■ **DATA EXCERPT**:
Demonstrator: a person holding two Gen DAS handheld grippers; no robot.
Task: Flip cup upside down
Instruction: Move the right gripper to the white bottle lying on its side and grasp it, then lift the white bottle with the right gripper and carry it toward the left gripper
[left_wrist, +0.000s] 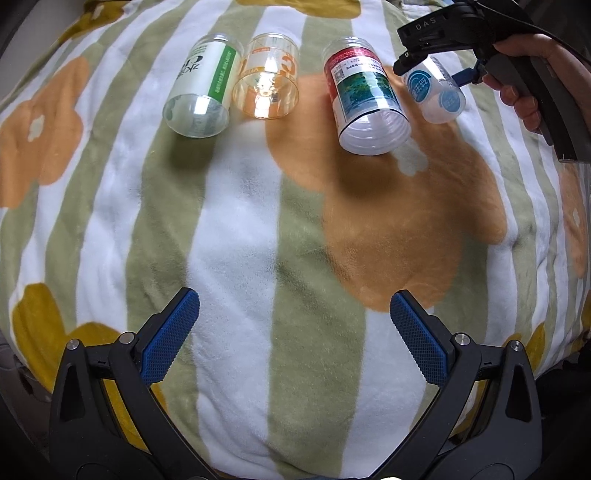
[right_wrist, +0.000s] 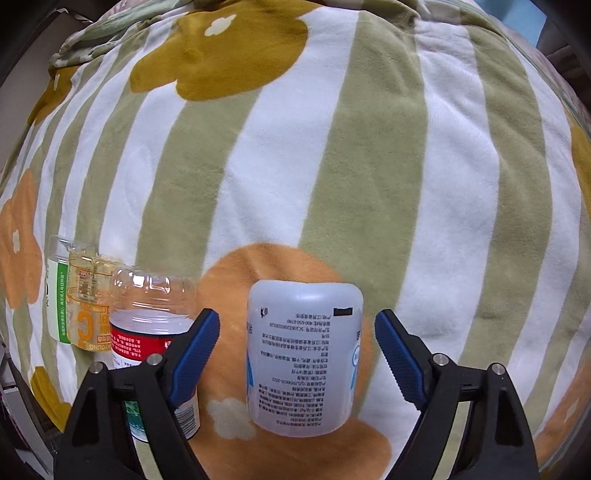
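Left wrist: "DAS" on right gripper (left_wrist: 436, 70).

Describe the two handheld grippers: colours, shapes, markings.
Both are black plastic with two angled fingers, blue cross-hatched pads and silver pivot bolts: the left gripper and the right gripper. Seen from the left wrist view, the right one has a grey pistol handle, a blue trigger, a black cable and "DAS" lettering.

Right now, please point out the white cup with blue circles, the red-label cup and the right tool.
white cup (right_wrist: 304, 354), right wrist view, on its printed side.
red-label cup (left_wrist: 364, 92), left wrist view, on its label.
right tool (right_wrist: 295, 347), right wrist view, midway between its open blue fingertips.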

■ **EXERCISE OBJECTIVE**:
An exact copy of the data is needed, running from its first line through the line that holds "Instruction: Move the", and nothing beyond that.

■ **TASK OUTPUT**:
Demonstrator: a person holding two Gen DAS handheld grippers; no robot.
Task: Flip cup upside down
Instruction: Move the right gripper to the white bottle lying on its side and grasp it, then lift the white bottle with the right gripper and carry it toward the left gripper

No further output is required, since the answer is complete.